Privacy Policy

Your privacy is important to us. This policy explains how we collect, use, and protect your information.

Last Updated: December 14, 2024

1. Introduction

Neuraforz ("we," "our," or "us") is committed to protecting your privacy. This Privacy Policy explains how we collect, use, disclose, and safeguard your information when you visit our website or use our services.

By accessing or using our services, you agree to the terms of this Privacy Policy. If you do not agree with our policies and practices, please do not use our services.

2. Healthcare & Revenue Cycle Management (RCM) Compliance

As a provider of Revenue Cycle Management (RCM) services, Neuraforz is committed to maintaining the highest standards of compliance with healthcare regulations and protecting sensitive patient information.

2.1 HIPAA Compliance

Neuraforz complies with the Health Insurance Portability and Accountability Act (HIPAA) and its implementing regulations, including:

  • Privacy Rule: We implement policies and procedures to protect the privacy of Protected Health Information (PHI) and ensure it is used only for authorized purposes.
  • Security Rule: We maintain administrative, physical, and technical safeguards to ensure the confidentiality, integrity, and availability of electronic PHI (ePHI).
  • Breach Notification Rule: We have procedures in place to detect, report, and respond to any breaches of unsecured PHI in accordance with regulatory requirements.
  • HITECH Act: We comply with the Health Information Technology for Economic and Clinical Health Act requirements for enhanced privacy and security protections.

2.2 Protected Health Information (PHI)

In the course of providing RCM services, we may process Protected Health Information on behalf of our healthcare clients.

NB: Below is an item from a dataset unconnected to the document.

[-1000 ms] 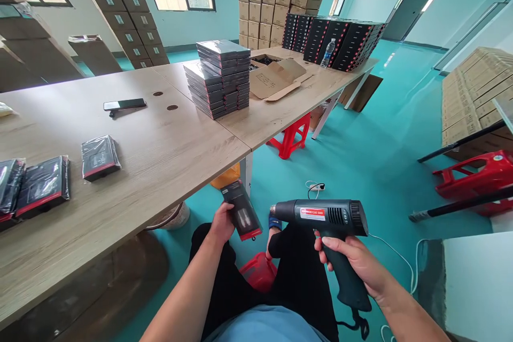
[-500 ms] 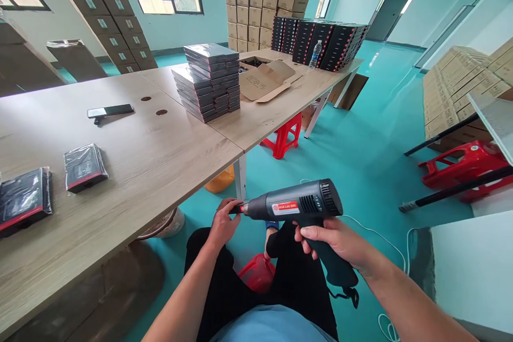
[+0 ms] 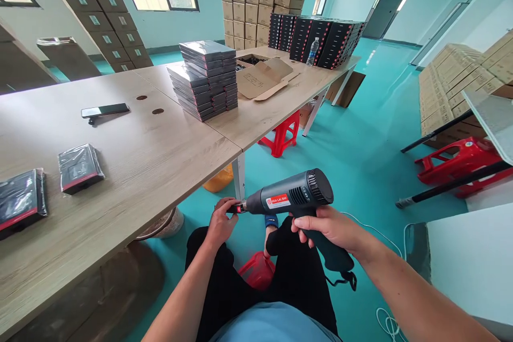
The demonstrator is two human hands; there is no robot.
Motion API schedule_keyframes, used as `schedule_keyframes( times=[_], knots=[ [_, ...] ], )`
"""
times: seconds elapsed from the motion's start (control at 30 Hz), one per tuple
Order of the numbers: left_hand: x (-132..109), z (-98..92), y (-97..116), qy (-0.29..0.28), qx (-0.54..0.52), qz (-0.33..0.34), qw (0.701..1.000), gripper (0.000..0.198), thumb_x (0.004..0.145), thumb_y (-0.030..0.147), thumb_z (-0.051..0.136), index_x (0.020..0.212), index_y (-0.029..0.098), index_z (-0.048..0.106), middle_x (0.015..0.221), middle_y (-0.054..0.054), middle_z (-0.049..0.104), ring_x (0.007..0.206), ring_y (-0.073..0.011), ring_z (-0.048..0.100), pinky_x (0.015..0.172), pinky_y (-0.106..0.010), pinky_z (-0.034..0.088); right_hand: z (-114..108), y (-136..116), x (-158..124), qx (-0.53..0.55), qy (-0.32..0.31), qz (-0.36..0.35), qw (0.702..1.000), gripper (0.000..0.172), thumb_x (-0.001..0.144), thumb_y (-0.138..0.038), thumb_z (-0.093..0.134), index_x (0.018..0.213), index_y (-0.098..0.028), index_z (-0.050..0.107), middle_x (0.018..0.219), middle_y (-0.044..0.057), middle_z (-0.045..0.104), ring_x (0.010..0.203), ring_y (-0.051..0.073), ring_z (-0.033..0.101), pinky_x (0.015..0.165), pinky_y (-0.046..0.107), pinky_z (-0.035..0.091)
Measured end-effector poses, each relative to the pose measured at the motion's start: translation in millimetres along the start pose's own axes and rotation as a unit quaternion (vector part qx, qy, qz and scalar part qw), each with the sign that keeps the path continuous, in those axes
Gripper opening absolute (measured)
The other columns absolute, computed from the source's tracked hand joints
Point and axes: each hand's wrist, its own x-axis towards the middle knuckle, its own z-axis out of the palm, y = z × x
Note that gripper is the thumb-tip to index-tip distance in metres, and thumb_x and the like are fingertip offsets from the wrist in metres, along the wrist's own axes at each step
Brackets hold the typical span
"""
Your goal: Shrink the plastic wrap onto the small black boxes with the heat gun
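Note:
My right hand (image 3: 326, 227) is wrapped round the handle of a dark heat gun (image 3: 290, 195) with a red and white label. Its metal nozzle points left, towards my left hand (image 3: 220, 223). There my fingers are closed on a small black box (image 3: 238, 208) with a red end, mostly hidden by the fingers. The nozzle tip is right at the box; whether they touch I cannot tell. On the table to the left lie a small film-wrapped box (image 3: 80, 168) and a larger film-wrapped box (image 3: 23, 200), both black with red edges.
A wooden-topped table (image 3: 132, 171) runs along my left, with a phone (image 3: 105, 111), stacked flat boxes (image 3: 206, 80) and an open carton (image 3: 262, 77) on it. Below its edge stands a waste bin (image 3: 170, 223). A white cable (image 3: 388, 323) lies on the floor at right.
The heat gun has shifted slightly left and up, tilting a little more, with its label turned further into view. The small box's red end shows more. The whole view has shifted slightly.

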Motion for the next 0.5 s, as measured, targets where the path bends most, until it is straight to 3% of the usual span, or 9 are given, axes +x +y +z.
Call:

PHI includes any individually identifiable health information such as:

  • Patient names and contact information
  • Social Security numbers and other identifiers
  • Medical record numbers
  • Health plan beneficiary numbers
  • Dates of service and treatment information
  • Diagnosis and procedure codes
  • Billing and claims data
  • Insurance information

We process PHI only as necessary to perform our contracted RCM services and in accordance with applicable law and our Business Associate Agreements.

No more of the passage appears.